Lineages A and B are defined by two key nucleotide differences. But some of the earliest genomes have a combination of these differences. Researchers previously thought that these genomes could be those of viruses at intermediate stages of evolution linking the two lineages.
But the researchers behind the latest analysis looked at them in detail and noticed some problems.
They analysed 1,716 SARS-CoV-2 genomes in a popular online genome repository called GISAID that were collected before 28 February 2020, and identified 38 such ‘intermediate’ genomes.
But when they looked at the sequences more closely, they found that many of these also contained mutations in other regions of their genomes. And they say that these mutations are definitively associated with either lineage A or lineage B — which discredits the idea that the corresponding viral genomes date to an intermediate stage of evolution between the two lineages.
The authors suggest that a laboratory or computer error probably occurred in sequencing one of the two mutations in these ‘intermediate’ genomes. “The more we dug, the more it looked like, maybe we can’t trust any of the ‘transitional’ genomes,” says study co-author Michael Worobey, an evolutionary biologist at the University of Arizona in Tucson.
Such sequencing errors are not unusual, say researchers. Software can sometimes fill in gaps in the raw data with incorrect sequences, and viral samples can become contaminated, notes Richard Neher, a computational biologist at the University of Basel in Switzerland. “Such mishaps are not surprising,” he says. “Especially early in the pandemic, when protocols weren’t very established and people tried to generate data as fast as they could.”
Several researchers who sequenced samples included in the study told Nature it is unlikely that their sequences include errors in the two key nucleotides.
But the study authors counter that even if some of the genomes were sequenced correctly, other parts of the same genomes, or the locations from which the samples were collected, still clearly indicate that they belong to only one or the other lineage.
“It is very unlikely” that any of the ‘intermediate’ genomes are actually transitional genomes, says study co-author Joel Wertheim, a molecular epidemiologist at the University of California, San Diego.

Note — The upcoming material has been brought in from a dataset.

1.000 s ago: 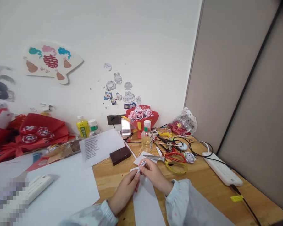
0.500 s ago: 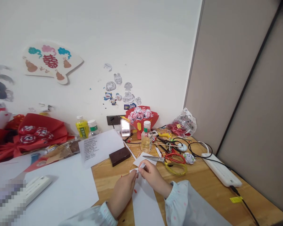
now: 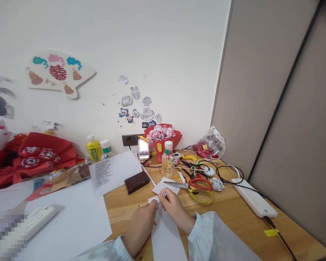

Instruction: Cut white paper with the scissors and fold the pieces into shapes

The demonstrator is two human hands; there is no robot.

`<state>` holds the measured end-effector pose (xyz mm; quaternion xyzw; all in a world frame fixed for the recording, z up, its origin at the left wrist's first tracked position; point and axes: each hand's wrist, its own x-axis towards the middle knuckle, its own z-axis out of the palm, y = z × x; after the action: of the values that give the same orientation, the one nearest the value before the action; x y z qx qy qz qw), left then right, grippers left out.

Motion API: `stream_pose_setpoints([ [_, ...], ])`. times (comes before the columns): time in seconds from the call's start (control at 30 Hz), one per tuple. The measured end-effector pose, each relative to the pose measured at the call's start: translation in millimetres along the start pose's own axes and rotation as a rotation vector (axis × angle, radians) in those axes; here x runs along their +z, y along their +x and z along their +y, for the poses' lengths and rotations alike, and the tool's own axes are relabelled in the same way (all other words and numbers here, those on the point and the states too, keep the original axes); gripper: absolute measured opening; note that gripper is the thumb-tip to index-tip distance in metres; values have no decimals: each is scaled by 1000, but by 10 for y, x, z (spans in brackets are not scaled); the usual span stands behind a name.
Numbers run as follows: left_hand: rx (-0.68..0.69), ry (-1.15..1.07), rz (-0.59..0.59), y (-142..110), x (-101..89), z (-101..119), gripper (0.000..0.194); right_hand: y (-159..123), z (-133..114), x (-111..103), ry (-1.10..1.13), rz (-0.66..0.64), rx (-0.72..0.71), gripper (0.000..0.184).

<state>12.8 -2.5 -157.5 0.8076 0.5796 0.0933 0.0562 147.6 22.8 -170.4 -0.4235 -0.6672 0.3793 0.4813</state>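
Both my hands meet over a white paper strip (image 3: 165,233) on the wooden desk (image 3: 233,214). My right hand (image 3: 174,209) is closed, pinching a small rolled piece of printed paper (image 3: 162,195) at its tip. My left hand (image 3: 140,225) is closed too, its fingertips pinched on the same little roll from the left. Just beyond the hands lie red-handled scissors (image 3: 191,185) and a yellow ring (image 3: 202,197).
A dark brown block (image 3: 136,182), a printed sheet (image 3: 112,172), large white sheets (image 3: 70,217), bottles (image 3: 168,159), red paper bouquets (image 3: 38,156), a small paper rose (image 3: 216,184), cables and a white power strip (image 3: 254,197) crowd the desk. A grey partition stands at right.
The hands and the small paper roll have shifted slightly; the roll sits lower between the fingertips. The view has tilted a little.
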Motion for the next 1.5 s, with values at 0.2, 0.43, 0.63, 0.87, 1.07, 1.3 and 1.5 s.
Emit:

Xiaowei Jiang, an evolutionary biologist at Xi’an Jiaotong–Liverpool University in Suzhou, China, says that the team behind the study must verify the findings by getting “the original raw sequencing data for as many genomes as possible”.

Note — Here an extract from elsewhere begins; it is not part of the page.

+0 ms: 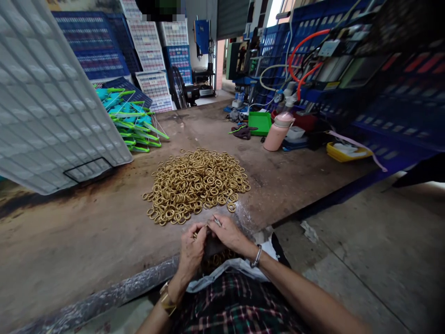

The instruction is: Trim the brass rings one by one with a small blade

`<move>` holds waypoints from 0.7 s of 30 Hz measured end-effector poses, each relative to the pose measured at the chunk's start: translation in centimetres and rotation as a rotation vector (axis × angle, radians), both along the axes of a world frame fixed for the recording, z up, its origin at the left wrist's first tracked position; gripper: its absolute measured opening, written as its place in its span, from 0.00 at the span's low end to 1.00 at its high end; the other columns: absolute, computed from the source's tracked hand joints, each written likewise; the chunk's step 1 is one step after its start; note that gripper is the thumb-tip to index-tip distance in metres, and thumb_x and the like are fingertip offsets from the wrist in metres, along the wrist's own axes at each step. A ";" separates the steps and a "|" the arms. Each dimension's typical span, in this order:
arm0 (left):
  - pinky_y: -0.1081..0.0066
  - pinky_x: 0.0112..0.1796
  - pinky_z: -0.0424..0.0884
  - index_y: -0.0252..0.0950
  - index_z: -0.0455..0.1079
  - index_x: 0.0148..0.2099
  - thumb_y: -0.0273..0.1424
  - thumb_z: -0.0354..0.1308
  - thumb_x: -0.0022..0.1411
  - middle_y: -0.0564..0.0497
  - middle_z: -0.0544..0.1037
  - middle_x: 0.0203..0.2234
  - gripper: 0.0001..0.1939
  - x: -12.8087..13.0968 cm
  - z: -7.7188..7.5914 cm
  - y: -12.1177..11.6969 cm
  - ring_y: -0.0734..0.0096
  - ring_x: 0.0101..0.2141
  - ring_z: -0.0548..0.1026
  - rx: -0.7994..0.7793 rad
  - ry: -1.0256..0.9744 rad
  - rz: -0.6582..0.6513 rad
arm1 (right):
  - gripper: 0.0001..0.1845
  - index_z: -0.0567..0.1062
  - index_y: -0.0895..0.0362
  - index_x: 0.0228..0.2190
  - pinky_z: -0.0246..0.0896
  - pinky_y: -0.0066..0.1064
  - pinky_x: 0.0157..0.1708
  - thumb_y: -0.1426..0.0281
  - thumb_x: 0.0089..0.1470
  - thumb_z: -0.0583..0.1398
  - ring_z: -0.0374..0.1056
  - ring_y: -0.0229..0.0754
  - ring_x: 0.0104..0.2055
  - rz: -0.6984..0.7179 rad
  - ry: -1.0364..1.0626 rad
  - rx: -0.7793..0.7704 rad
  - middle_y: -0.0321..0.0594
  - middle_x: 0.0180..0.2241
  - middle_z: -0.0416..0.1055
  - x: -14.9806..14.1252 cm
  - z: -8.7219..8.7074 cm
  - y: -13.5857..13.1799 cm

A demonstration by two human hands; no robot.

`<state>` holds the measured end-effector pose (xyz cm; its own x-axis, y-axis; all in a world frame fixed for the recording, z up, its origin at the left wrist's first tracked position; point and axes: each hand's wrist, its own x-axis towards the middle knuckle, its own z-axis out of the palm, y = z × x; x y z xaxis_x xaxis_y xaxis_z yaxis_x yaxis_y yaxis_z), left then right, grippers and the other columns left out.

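Observation:
A heap of gold-coloured metal rings (200, 181) lies on the worktable in front of me. My left hand (192, 246) is closed at the heap's near side, with a gold ring (195, 235) showing between its fingers. Close beside it, my right hand (227, 232) pinches a small grey metal tool (217, 221), whose exact kind I cannot make out. The fingertips of both hands meet, and what lies between them is mostly hidden. Below the hands, an open white bag (227, 265) at the table's edge has more rings (222, 256) inside.
A tilted white crate (66, 106) stands at the left, near bright green and teal plastic pieces (134, 120). On the right are a pink bottle (278, 132), a green tray (260, 123) and a yellow dish (347, 150). Plastic wrap covers the table's front edge (135, 280).

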<state>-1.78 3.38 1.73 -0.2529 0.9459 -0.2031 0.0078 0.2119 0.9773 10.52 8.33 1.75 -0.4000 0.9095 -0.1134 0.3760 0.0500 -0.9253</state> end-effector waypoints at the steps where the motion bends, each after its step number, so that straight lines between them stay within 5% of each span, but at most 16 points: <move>1: 0.79 0.15 0.54 0.34 0.70 0.29 0.39 0.57 0.51 0.59 0.63 0.13 0.12 0.0 0.0 0.0 0.81 0.14 0.58 -0.015 -0.024 -0.011 | 0.13 0.63 0.58 0.19 0.48 0.22 0.21 0.67 0.53 0.50 0.55 0.31 0.21 0.000 0.009 -0.008 0.30 0.17 0.59 -0.1 0.1 0.0; 9: 0.83 0.12 0.51 0.35 0.63 0.32 0.42 0.59 0.50 0.59 0.65 0.19 0.15 0.0 0.4 -0.3 0.85 0.14 0.58 -0.157 -0.427 -0.115 | 0.11 0.66 0.57 0.22 0.49 0.23 0.22 0.67 0.51 0.51 0.57 0.32 0.21 -0.009 0.035 -0.026 0.30 0.17 0.63 -0.3 0.2 0.1; 15: 0.83 0.13 0.52 0.35 0.62 0.31 0.42 0.58 0.50 0.59 0.65 0.18 0.16 0.1 0.3 -0.3 0.86 0.14 0.58 -0.121 -0.411 -0.101 | 0.12 0.68 0.58 0.23 0.51 0.24 0.26 0.70 0.54 0.48 0.60 0.33 0.24 -0.033 -0.101 0.116 0.34 0.21 0.66 0.3 0.2 0.3; 21: 0.83 0.13 0.54 0.35 0.61 0.32 0.43 0.56 0.52 0.59 0.65 0.18 0.16 0.1 -0.2 -0.3 0.85 0.14 0.59 -0.100 -0.292 -0.090 | 0.08 0.69 0.58 0.30 0.45 0.26 0.26 0.75 0.50 0.50 0.60 0.36 0.25 0.200 -0.447 0.346 0.37 0.24 0.68 0.8 0.1 -0.7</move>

If the virus did jump between animals and people on several occasions, the fact that lineages A and B are linked to people who visited different markets in Wuhan suggests that multiple individual animals, of one or more species, that were carrying a progenitor of SARS-CoV-2 could have been transported across Wuhan, infecting people in at least two locations.

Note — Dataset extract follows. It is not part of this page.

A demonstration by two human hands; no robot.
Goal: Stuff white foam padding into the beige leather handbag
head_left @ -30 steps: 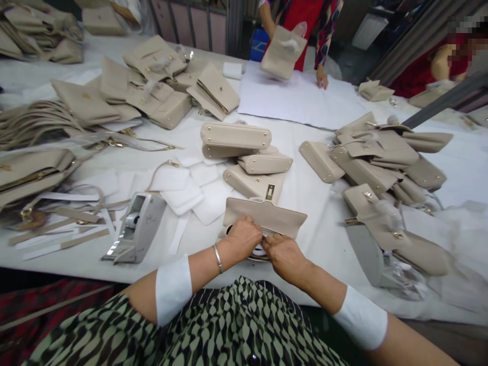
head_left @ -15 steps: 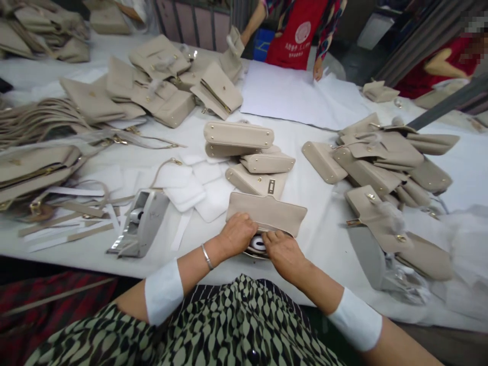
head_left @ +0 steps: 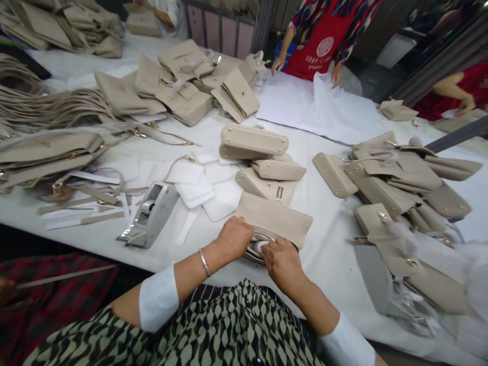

A study published in June1 found that live animals susceptible to SARS-CoV-2, such as raccoon dogs and mink, were sold in numerous markets in Wuhan. Previous studies2 of the virus that caused severe acute respiratory syndrome (SARS) have concluded that it, too, probably jumped multiple times from animals to people.
The latest study, if verified, would mean that the scenario of a researcher accidentally being infected in a lab, and then spreading the virus to the population at large, would have had to happen twice, says Garry. It’s much more likely that the pandemic had its origins in the wildlife trade, he says.
To gather more evidence, the team behind the latest analysis now plans to run computer simulations to test how well multiple spillovers would fit with the diversity of known SARS-CoV-2 genomes.